Closed TimJLU closed 3 years ago
This PR is a result of our discussion in the forum: https://forum.qiime2.org/t/t-sne-or-umap-as-q2-plugins/14477
I wonder why Travis isn't trigged by this PR - are we missing something here? Or do we have to be more patient?
I wonder why Travis isn't trigged by this PR - are we missing something here?
I have no clue why it didn't trigger... Maybe GitHub had a hiccup? EIther way, I don't expect the tests to tell us to much, since the function added here hasn't been wired into the plugin, and there are no unit tests yet.
This is pretty exciting, let us know what you need from us!
The recent check has failed, but I don´t get the Error Message. Is it because of the tsne Function and the way I used **kwargs?

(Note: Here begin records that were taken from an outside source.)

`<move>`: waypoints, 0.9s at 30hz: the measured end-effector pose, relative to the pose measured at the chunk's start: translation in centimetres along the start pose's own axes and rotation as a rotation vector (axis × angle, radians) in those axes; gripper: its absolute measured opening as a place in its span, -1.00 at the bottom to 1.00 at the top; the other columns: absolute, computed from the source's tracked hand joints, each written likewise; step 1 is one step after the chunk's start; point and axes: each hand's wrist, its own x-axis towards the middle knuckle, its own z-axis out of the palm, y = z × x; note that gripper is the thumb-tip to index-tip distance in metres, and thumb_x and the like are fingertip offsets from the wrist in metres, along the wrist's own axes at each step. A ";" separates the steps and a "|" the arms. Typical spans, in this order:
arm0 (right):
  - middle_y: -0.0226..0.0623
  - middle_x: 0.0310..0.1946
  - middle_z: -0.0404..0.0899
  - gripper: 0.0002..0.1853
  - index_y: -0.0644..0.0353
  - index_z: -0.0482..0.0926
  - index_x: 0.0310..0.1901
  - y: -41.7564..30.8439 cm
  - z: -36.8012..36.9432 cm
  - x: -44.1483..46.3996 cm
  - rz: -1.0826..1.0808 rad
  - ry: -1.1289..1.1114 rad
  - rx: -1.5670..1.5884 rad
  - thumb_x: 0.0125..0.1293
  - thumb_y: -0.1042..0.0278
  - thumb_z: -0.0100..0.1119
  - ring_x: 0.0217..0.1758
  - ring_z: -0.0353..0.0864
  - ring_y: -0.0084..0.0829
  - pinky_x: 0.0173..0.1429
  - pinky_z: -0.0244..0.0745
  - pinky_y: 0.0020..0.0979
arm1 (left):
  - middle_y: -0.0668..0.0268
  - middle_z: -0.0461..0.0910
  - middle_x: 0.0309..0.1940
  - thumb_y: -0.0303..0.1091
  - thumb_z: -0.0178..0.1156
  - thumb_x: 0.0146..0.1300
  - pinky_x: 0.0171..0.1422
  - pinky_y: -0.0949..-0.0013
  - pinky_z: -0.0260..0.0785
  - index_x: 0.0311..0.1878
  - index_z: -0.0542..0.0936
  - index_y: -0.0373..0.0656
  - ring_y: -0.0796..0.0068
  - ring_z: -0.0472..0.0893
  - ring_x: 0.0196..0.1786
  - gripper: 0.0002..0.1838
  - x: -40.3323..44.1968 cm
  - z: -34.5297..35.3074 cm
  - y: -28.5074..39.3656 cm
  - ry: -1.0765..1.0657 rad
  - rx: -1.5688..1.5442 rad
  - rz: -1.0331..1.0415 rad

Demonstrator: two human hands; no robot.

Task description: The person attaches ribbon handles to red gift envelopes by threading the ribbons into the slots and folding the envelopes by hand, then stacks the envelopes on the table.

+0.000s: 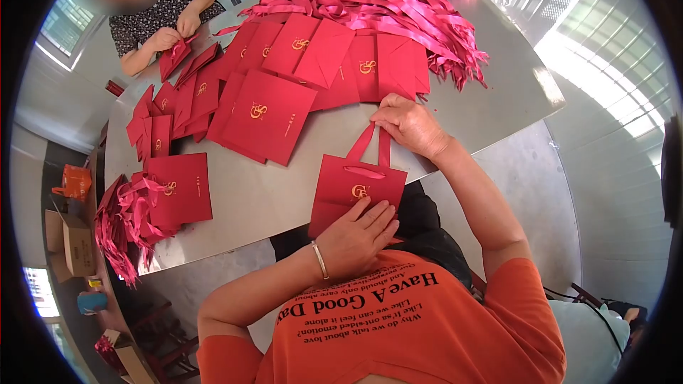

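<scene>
A red paper bag with a gold logo lies at the table's near edge, its ribbon handle pulled up away from me. My right hand is closed on the top of the ribbon loop. Flat on the front of the bag, fingers stretched out, rests my left hand; a bracelet is on that wrist. Beyond the bag, red bags lie in overlapping stacks. Behind them is a large heap of pink-red ribbons.
A co-worker across the metal table holds a red bag at the far left. More bags with ribbons lie at the left edge. Cardboard boxes stand beyond that edge.
</scene>
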 end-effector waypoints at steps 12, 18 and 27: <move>-0.27 -0.24 0.60 -0.89 0.14 0.67 -0.24 -0.8 -0.3 -0.1 0.076 0.005 -0.180 0.18 0.49 0.27 -0.23 0.65 -0.19 -0.13 0.59 -0.27 | 0.06 0.43 0.28 -0.32 0.06 0.22 0.49 -0.13 0.12 0.24 0.45 -0.27 0.12 0.40 0.37 -0.50 -3.3 1.1 -2.6 0.158 0.222 0.135; -0.27 -0.26 0.62 -0.88 0.21 0.65 -0.21 0.1 -0.5 -0.7 0.076 0.101 0.032 0.28 0.38 0.25 -0.27 0.65 -0.27 -0.17 0.56 -0.32 | 0.04 0.42 0.29 -0.45 0.10 0.17 0.51 -0.05 0.12 0.26 0.44 -0.22 0.13 0.37 0.40 -0.48 -5.5 -3.6 -2.3 0.231 0.120 0.040; -0.44 -0.32 0.60 -0.72 0.26 0.61 -0.04 -6.6 0.3 -2.3 0.778 0.112 0.866 0.48 0.20 0.08 -0.33 0.49 -0.67 -0.25 0.43 -0.57 | 0.13 0.49 0.20 -0.50 -0.07 0.46 0.35 0.10 0.37 0.30 0.34 -0.24 0.24 0.51 0.24 -0.63 -5.0 -5.3 -1.9 1.643 -1.602 -0.520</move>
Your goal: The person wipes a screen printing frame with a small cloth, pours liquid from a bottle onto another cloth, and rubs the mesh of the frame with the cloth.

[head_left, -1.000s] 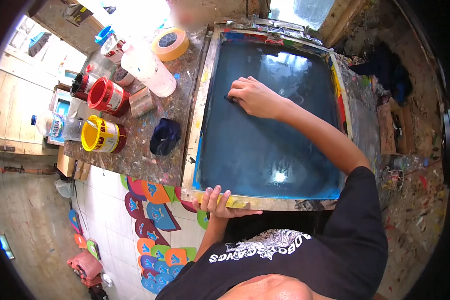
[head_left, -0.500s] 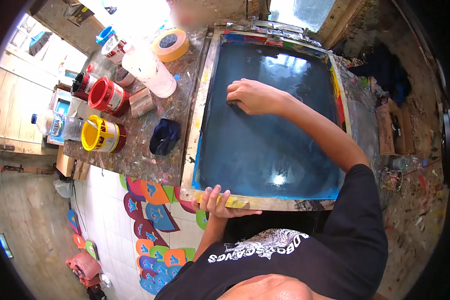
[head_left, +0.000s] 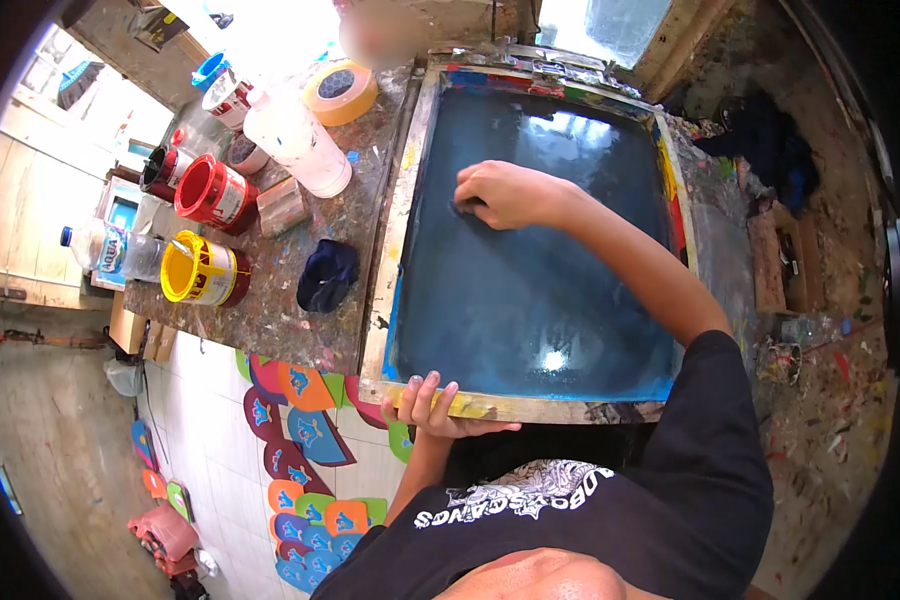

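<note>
A silk-screen frame (head_left: 490, 407) with wooden sides and a dark blue, wet-looking mesh (head_left: 530, 300) lies in front of me. My right hand (head_left: 510, 195) is closed, low over the left part of the mesh, its fingertips against the surface. Something small and dark shows under the fingers, too hidden to name. My left hand (head_left: 438, 405) grips the near wooden edge close to its left corner, fingers over the top. Light reflects off the mesh at the far side and near the front.
On the paint-stained table (head_left: 300, 335) to the left stand a yellow paint can (head_left: 210, 272), a red paint can (head_left: 215, 195), a white bottle (head_left: 305, 145), a tape roll (head_left: 340, 92) and a dark blue cloth (head_left: 328, 275). Colourful printed pieces (head_left: 315, 435) lie on the floor below.
Very little differs. My right hand stays at nearly the same spot on the mesh, its fingers slightly shifted. My left hand keeps its grip on the frame, and the view has shifted slightly.
</note>
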Available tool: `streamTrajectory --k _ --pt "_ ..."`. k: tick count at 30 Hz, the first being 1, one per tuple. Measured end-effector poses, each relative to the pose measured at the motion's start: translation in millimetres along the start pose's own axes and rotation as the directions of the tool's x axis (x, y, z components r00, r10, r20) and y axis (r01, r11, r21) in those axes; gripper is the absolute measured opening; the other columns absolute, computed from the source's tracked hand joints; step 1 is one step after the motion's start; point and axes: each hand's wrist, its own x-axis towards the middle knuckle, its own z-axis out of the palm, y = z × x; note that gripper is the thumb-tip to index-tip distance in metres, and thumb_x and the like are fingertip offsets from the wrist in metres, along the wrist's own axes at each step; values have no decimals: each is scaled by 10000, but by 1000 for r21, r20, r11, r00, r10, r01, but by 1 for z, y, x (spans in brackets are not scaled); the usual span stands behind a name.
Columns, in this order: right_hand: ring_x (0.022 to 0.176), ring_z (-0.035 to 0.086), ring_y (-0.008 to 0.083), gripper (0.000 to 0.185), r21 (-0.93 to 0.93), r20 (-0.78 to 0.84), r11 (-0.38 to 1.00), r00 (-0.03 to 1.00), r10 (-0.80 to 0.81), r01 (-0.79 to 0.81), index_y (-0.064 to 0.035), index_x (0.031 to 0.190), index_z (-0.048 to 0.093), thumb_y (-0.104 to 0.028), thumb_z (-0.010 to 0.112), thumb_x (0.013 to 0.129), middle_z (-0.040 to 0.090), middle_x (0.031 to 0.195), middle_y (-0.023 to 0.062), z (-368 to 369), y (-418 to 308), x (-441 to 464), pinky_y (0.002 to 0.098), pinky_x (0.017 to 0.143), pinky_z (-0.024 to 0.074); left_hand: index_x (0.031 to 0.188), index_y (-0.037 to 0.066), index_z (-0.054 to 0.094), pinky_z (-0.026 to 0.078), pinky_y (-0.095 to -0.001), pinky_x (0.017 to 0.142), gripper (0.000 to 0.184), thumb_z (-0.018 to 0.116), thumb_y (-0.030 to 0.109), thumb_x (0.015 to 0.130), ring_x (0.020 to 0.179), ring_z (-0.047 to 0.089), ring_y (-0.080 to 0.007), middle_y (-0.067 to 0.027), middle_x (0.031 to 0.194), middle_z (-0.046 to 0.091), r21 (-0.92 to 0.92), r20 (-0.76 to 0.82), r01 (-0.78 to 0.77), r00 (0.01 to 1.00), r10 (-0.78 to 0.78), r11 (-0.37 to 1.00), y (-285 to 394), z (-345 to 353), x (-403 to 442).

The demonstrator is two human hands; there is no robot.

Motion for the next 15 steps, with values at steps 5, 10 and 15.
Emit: streamTrajectory --k 5,10,15 --pt "989 631 335 194 4 -20 1000 1000 -3 3 7 978 711 11 598 820 645 975 159 3 -3 1 416 909 502 1153 156 562 145 -544 1182 927 421 961 717 1245 467 -258 -75 1196 552 -33 24 61 998 -60 998 0 0 -7" --pt "984 639 348 206 41 89 999 996 30 -34 -13 952 729 -11 587 801 662 997 164 -5 2 -1 422 908 505 1135 159 562 154 -551 1193 887 413 941 742 1253 474 -273 -82 1194 565 18 49 39 998 -40 999 -9 -5 -17" --pt "990 633 328 214 78 80 997 997 -7 0 5 1015 713 10 597 836 636 979 148 -7 2 -8 403 912 504 1117 161 566 158 -556 1200 864 404 930 757 1259 476 -282 -88 1192 572 19 48 33 998 -34 999 -12 -4 -31"
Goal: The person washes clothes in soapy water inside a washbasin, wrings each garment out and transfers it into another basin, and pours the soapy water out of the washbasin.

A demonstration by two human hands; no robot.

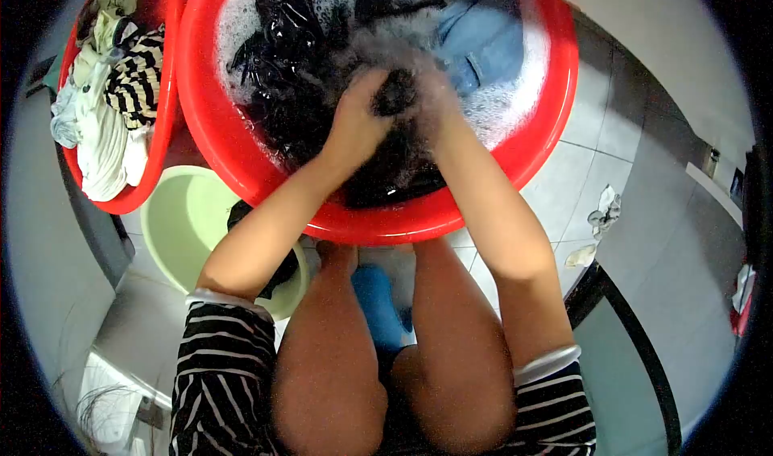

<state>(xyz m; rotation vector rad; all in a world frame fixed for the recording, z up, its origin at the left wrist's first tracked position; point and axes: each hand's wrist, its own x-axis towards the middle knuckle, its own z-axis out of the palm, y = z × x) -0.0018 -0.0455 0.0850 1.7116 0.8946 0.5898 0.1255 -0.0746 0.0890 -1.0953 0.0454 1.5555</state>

We should think about which parameters of the algorithms should be exposed to the user via the plugin. I'd think exposing all parameters is overkill and will confuse the default user. Unfortunately, I am not very familiar with both techniques and cannot answer this question due to personal experience :-/
Reading about t-SNE, I think our plugin should expose perplexity
and n_components
. If the Qiime2 framework allows access to the --verbose
parameter, we might also want to pass that to the verbose
flag of the sklearn algorithm. And since we will always pass a precomputed distance matrix, n_jobs
should be set to 1. Not sure if we want to expose it as --p-n-jobs
to indicate that multiple CPUs/cores won't speed up the process?
UMAP documentation has the great chapter https://umap-learn.readthedocs.io/en/latest/parameters.html# which tells me we should expose n_neighbors
, min_dist
and of course n_components
many thanks @thermokarst. @TimJLU is on a writing sprint to finish his masters thesis. It contains some benchmark and examples for applying PCoA, tSNE, umap to different datasets. Hope we can distil his results into a nice little summary to show that each method suits different purposes and therefore it is great to have them all in qiime2
I finally were able to implement all your requested changes @thermokarst.
Right now the number_of_dimensions parameters are required (but since they specify a default value of 2, you don't necessary have to provide that as input). Looking at the pcoa method in this plugin, it looks like there we have made the number_of_dimensions parameter completely optional. I am curious why you aren't doing that here - care to explain?
During my thesis I got the best visual results for t-SNE and UMAP by reducing the dimensions to 2. The idea was to use recommended default settings so that inexperienced Users could get the best results without changing any of the variables.
Thank you very much @ebolyen and @thermokarst. I hope I changed everything accordingly. The only question still up is how to deal with the numba package within in the umap-learn package? Did I miss something?
Hey, i saw that the numba package got an update on August 20. Maybe this would solve the problem on it's own?
@TimJLU, thanks so much for this pull request and apologies for how long it took us to get this in!
I just pulled this branch down and tested both new actions with the Moving Pictures tutorial data and a new tutorial data set that we're working with (Liao et al, 2021). The umap-learn team's conda install command worked for me, so it looks like that issue is sorted out, and the plots I generated all look reasonable. We're going to run the tests, and as long as everything seems to be working we'll get this merged for the 2021.11 release (scheduled for next week).
I added t-SNE Function to the _ordination.py File.
It is just a first draft to start a Discussion and still in progress.
Next step would be: Better way to pass Arguments. Create a default setting if you don't pass any Arguments.